* _Problem description_
Please retype all of the data below, word for word.

* _Data to process_

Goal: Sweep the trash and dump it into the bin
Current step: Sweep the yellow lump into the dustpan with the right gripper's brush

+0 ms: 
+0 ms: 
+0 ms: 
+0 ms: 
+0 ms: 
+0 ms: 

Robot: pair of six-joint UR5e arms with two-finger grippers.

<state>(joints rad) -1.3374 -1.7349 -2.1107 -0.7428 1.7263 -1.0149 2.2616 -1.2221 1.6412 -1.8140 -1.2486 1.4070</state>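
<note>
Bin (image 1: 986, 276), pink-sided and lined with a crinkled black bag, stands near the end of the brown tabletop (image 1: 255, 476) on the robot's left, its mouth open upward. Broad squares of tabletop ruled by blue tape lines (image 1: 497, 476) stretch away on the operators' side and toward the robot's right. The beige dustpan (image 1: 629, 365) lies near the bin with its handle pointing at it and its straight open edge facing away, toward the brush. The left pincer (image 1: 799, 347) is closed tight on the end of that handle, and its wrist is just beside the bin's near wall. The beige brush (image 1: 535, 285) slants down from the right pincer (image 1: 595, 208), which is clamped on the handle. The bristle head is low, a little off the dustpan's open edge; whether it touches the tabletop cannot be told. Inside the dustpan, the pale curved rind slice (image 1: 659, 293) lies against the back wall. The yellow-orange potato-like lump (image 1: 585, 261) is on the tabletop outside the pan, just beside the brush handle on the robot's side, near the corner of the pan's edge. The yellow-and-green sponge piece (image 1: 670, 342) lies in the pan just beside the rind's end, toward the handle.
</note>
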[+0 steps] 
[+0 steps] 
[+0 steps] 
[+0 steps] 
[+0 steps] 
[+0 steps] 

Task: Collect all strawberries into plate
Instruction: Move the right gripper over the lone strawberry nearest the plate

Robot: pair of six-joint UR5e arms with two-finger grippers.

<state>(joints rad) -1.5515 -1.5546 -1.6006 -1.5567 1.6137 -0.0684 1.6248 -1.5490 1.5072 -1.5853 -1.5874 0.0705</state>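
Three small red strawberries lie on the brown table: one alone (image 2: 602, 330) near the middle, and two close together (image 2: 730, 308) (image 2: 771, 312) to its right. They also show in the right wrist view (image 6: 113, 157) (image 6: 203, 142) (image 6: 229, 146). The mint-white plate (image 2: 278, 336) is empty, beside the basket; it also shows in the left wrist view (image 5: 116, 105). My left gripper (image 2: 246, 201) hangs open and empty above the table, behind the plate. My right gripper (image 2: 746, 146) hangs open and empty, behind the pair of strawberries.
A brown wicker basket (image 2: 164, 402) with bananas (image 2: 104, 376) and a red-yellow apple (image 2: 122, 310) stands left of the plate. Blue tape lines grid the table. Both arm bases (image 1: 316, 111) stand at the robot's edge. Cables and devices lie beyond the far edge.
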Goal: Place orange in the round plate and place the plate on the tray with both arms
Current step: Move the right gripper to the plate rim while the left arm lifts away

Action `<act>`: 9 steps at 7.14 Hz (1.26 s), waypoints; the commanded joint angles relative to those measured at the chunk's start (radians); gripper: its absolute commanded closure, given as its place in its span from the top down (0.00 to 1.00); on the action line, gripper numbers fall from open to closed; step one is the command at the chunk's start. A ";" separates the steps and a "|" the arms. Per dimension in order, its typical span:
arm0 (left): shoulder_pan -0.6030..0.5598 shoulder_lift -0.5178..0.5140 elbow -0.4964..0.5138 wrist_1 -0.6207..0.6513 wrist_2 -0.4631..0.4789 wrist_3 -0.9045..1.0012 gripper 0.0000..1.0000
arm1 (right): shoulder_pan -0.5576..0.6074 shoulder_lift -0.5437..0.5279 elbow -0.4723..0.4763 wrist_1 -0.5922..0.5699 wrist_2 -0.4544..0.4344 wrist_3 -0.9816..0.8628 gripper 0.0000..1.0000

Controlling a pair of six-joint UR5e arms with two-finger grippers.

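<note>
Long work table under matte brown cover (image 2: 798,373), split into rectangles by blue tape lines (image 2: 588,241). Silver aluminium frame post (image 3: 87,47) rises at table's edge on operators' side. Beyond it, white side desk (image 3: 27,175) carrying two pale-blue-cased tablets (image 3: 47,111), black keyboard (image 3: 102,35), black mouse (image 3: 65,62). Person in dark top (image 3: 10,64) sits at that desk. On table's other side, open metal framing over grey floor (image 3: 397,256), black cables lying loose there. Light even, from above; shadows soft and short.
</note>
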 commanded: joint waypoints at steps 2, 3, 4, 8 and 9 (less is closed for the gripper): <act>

* _Response_
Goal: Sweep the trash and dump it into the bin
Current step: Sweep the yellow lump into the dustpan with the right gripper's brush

+0 ms: 
+0 ms: 
+0 ms: 
+0 ms: 
+0 ms: 
+0 ms: 

Robot: pair of six-joint UR5e arms with two-finger grippers.

<state>(joints rad) -1.3374 -1.7349 -2.1107 -0.7428 1.7263 -1.0149 2.2616 -1.2221 1.6412 -1.8140 -1.2486 1.4070</state>
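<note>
Bin (image 1: 986, 276), pink-sided and lined with a crinkled black bag, stands near the end of the brown tabletop (image 1: 255, 476) on the robot's left, its mouth open upward. Broad squares of tabletop ruled by blue tape lines (image 1: 497, 476) stretch away on the operators' side and toward the robot's right. The beige dustpan (image 1: 629, 365) lies near the bin with its handle pointing at it and its straight open edge facing away, toward the brush. The left pincer (image 1: 799, 347) is closed tight on the end of that handle, and its wrist is just beside the bin's near wall. The beige brush (image 1: 535, 285) slants down from the right pincer (image 1: 595, 208), which is clamped on the handle. The bristle head is low, a little off the dustpan's open edge; whether it touches the tabletop cannot be told. Inside the dustpan, the pale curved rind slice (image 1: 659, 293) lies against the back wall. The yellow-orange potato-like lump (image 1: 585, 261) is on the tabletop outside the pan, just beside the brush handle on the robot's side, near the corner of the pan's edge. The yellow-and-green sponge piece (image 1: 670, 342) lies in the pan just beside the rind's end, toward the handle.
</note>
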[+0 steps] 
[+0 steps] 
[+0 steps] 
[+0 steps] 
[+0 steps] 
[+0 steps] 

Task: Collect all strawberries into plate
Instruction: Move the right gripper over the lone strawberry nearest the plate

Robot: pair of six-joint UR5e arms with two-finger grippers.

<state>(joints rad) -1.5515 -1.5546 -1.6006 -1.5567 1.6137 -0.0684 1.6248 -1.5490 1.5072 -1.5853 -1.5874 0.0705</state>
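Three small red strawberries lie on the brown table: one alone (image 2: 602, 330) near the middle, and two close together (image 2: 730, 308) (image 2: 771, 312) to its right. They also show in the right wrist view (image 6: 113, 157) (image 6: 203, 142) (image 6: 229, 146). The mint-white plate (image 2: 278, 336) is empty, beside the basket; it also shows in the left wrist view (image 5: 116, 105). My left gripper (image 2: 246, 201) hangs open and empty above the table, behind the plate. My right gripper (image 2: 746, 146) hangs open and empty, behind the pair of strawberries.
A brown wicker basket (image 2: 164, 402) with bananas (image 2: 104, 376) and a red-yellow apple (image 2: 122, 310) stands left of the plate. Blue tape lines grid the table. Both arm bases (image 1: 316, 111) stand at the robot's edge. Cables and devices lie beyond the far edge.
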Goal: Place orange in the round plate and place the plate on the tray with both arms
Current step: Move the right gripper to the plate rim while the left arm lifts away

Action `<act>`: 9 steps at 7.14 Hz (1.26 s), waypoints; the commanded joint angles relative to those measured at the chunk's start (radians); gripper: its absolute commanded closure, given as its place in its span from the top down (0.00 to 1.00); on the action line, gripper numbers fall from open to closed; step one is the command at the chunk's start. A ";" separates the steps and a "|" the arms. Per dimension in order, its typical span:
arm0 (left): shoulder_pan -0.6030..0.5598 shoulder_lift -0.5178..0.5140 elbow -0.4964..0.5138 wrist_1 -0.6207..0.6513 wrist_2 -0.4631..0.4789 wrist_3 -0.9045..1.0012 gripper 0.0000..1.0000
arm1 (right): shoulder_pan -0.5576..0.6074 shoulder_lift -0.5437..0.5279 elbow -0.4723..0.4763 wrist_1 -0.5922..0.5699 wrist_2 -0.4544..0.4344 wrist_3 -0.9816..0.8628 gripper 0.0000..1.0000

Controlling a pair of six-joint UR5e arms with two-finger grippers.

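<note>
Long work table under matte brown cover (image 2: 798,373), split into rectangles by blue tape lines (image 2: 588,241). Silver aluminium frame post (image 3: 87,47) rises at table's edge on operators' side. Beyond it, white side desk (image 3: 27,175) carrying two pale-blue-cased tablets (image 3: 47,111), black keyboard (image 3: 102,35), black mouse (image 3: 65,62). Person in dark top (image 3: 10,64) sits at that desk. On table's other side, open metal framing over grey floor (image 3: 397,256), black cables lying loose there. Light even, from above; shadows soft and short.
</note>
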 commanded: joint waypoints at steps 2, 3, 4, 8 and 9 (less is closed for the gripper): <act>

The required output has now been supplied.